Tom Goodhue thinks the Milton-Freewater Unified School District is building something really good.
Administrators in the district began creating curriculum and experiences around the putting up of a new elementary school, to introduce students in all grades to the construction industry and the many skills and workers needed in it.
That’s not happening elsewhere, Goodhue said.
“This is unique, that a school district would take the time and trouble and effort to do that.”
Goodhue is executive director of the Oregon Building Congress, a group founded in 1927 to develop and promote apprenticeship training programs before those came under state regulation.
Now the organization works with schools — mostly in Western Oregon — to introduce students to the construction craft trades.
It’s an important mission in a time when schools have cut industrial art programs and fewer kids get the opportunity to learn some manual labor before they hit the job market, Goodhue said Friday.
“Kids today are growing up to have no understanding of what even is done in construction. People have gotten the impression that going to college is the only way out.”
Schools are missing the opportunity to give students the chance to correlate skills like math with real-world application, Goodhue noted.

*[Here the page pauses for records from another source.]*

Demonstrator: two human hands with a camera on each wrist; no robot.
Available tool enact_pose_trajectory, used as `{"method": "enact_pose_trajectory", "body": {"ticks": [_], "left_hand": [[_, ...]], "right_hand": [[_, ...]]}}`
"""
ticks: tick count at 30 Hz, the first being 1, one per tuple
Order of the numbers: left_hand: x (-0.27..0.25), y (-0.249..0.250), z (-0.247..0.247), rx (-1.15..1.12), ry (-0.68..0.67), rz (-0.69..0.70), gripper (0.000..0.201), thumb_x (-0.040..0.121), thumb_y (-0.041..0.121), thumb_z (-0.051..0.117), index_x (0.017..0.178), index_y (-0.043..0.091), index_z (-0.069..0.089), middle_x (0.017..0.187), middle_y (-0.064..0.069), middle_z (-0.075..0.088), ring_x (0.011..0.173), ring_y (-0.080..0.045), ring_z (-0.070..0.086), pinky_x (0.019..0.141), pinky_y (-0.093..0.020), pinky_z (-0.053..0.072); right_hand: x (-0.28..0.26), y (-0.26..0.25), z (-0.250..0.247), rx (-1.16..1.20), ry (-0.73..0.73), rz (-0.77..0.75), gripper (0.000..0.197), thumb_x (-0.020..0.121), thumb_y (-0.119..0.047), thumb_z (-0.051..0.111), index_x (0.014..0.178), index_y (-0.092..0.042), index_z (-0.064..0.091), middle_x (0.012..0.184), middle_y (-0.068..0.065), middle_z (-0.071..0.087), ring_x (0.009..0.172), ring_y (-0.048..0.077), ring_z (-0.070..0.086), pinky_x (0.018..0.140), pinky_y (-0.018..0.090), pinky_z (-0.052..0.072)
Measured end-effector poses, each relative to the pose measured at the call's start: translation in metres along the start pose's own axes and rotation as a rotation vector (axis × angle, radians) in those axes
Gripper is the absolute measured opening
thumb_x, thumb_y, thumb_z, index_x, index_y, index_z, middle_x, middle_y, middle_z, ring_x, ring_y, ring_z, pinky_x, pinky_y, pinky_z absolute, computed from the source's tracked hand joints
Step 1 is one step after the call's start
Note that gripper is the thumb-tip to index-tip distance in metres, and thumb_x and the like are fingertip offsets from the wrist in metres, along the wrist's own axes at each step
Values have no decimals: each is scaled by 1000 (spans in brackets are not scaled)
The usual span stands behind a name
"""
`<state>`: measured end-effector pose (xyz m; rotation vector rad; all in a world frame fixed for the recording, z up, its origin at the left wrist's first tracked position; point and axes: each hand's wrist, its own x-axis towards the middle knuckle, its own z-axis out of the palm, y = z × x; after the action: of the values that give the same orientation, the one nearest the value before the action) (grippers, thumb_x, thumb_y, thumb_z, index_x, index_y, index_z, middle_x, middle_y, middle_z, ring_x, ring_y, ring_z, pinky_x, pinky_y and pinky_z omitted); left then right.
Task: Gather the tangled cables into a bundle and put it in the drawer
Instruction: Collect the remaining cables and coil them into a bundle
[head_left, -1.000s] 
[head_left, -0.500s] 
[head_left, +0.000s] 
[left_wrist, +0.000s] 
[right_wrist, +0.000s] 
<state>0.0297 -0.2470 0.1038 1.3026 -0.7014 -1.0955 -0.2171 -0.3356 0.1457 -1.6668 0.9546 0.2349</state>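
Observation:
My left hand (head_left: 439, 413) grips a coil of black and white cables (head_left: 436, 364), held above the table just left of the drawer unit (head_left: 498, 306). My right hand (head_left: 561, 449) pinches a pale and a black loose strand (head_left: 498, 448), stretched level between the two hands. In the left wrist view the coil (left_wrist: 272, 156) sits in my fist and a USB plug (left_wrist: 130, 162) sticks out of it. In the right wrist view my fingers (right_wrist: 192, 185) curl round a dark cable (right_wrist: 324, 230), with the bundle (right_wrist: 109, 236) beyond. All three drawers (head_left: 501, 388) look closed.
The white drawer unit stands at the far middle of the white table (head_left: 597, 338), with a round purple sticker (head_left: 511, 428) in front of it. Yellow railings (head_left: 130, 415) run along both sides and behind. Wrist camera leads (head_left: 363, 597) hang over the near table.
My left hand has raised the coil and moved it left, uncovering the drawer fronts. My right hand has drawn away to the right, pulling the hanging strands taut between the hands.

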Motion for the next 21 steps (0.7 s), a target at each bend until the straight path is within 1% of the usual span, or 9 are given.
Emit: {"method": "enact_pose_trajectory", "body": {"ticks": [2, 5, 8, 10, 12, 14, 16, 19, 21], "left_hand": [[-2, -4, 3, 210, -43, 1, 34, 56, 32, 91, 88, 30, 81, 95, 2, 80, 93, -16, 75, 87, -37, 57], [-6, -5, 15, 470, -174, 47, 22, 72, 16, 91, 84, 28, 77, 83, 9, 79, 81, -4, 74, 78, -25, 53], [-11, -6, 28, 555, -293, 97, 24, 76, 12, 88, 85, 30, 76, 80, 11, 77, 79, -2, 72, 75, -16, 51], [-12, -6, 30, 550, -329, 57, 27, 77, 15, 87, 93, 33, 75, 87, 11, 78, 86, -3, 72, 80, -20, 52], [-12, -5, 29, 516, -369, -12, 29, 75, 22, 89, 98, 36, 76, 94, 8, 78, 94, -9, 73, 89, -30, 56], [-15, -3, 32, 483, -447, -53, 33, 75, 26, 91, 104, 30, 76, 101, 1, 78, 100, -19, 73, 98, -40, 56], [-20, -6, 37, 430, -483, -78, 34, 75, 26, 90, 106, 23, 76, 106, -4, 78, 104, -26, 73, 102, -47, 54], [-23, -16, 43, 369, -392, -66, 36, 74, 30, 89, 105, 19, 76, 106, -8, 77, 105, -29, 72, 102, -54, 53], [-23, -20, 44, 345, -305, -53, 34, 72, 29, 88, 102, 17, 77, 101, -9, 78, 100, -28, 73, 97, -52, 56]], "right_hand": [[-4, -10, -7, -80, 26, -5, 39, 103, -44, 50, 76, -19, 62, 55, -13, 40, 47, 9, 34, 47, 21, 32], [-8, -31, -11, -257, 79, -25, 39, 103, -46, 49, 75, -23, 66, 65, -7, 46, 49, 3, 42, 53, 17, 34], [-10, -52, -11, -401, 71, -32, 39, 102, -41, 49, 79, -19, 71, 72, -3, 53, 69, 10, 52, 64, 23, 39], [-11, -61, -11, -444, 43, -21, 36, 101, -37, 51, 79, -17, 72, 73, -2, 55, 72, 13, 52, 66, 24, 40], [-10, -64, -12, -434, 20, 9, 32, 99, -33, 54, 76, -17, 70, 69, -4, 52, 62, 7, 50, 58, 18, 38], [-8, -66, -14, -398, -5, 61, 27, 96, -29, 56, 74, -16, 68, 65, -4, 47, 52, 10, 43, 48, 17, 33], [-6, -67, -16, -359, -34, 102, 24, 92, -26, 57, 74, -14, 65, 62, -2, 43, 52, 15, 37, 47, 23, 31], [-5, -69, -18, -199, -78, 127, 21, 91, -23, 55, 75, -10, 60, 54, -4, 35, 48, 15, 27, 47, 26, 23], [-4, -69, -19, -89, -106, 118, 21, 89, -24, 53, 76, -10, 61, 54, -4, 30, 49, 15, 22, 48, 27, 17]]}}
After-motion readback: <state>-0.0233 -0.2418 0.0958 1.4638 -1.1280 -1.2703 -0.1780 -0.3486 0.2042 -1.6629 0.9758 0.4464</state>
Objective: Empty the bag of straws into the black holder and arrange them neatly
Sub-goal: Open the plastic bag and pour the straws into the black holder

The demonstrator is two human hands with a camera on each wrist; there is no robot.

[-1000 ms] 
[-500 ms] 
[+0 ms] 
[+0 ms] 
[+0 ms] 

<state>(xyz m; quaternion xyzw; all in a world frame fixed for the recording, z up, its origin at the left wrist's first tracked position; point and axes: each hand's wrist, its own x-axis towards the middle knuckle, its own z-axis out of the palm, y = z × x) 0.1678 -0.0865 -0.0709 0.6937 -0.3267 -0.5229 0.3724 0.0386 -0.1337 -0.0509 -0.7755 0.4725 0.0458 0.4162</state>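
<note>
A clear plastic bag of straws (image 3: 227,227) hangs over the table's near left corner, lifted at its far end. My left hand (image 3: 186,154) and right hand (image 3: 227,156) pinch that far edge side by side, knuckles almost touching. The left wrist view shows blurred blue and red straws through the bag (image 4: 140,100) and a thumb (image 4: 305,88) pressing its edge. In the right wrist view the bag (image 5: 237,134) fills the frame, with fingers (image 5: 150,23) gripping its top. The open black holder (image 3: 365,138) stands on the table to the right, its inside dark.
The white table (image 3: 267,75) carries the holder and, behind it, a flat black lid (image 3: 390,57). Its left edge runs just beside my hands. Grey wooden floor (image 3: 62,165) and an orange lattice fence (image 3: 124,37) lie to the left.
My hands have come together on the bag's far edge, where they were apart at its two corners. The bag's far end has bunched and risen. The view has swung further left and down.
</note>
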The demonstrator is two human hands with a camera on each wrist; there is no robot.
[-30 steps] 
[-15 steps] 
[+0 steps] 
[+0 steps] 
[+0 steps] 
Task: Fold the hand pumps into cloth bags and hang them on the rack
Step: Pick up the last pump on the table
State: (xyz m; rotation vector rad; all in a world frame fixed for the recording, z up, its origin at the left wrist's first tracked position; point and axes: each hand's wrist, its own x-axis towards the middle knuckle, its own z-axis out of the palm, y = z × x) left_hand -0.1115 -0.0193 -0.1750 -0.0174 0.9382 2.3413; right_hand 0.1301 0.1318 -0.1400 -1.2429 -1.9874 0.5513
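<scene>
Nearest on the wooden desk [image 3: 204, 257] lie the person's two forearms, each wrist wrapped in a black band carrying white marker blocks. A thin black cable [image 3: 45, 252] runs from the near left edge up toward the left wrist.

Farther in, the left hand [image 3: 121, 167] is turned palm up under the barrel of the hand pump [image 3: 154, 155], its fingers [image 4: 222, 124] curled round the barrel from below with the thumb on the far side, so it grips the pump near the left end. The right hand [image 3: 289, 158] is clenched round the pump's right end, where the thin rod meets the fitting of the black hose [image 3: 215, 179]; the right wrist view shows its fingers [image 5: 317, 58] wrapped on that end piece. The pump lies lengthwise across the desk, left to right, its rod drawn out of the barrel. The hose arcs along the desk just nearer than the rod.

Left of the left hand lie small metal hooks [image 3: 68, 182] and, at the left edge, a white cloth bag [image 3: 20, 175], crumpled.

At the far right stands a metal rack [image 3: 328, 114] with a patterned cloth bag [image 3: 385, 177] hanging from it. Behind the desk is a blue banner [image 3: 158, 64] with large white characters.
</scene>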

“They’re going to find out about any job they do will need math. We hear from industry leaders the kids coming out of high school, their math is really bad.”
Last month, performance ratings released by Oregon for public schools showed only 41 percent of students in the state attained a proficient score in math; in Milton-Freewater, while overall math proficiency rose from 20 to 24 percent, scores for eighth-graders dropped 7 percentage points from 2016.
But moving a type of math — like fractions and metric measurements — from paper to hands-on use can change everything, Goodhue said.
“Things kids can actually see, touch and feel and turn them into formulas.”
Not every student is going to become a roofer or sheet metal worker, he added, “but if someone went though that experience in high school, they would see they could do it and have to skills to physically do something.”
Kids from rural areas who have worked on the family farm or been immersed in programs like 4-H or FFA get to the top of the list faster for highly-competitive construction apprenticeship opportunities, Goodhue pointed out.
“They have a work ethic. There are lots of kids who graduate from high school and college who have never worked.”
That the Milton-Freewater school district is giving its students a head start as its new school rises is “phenomenal,” he said.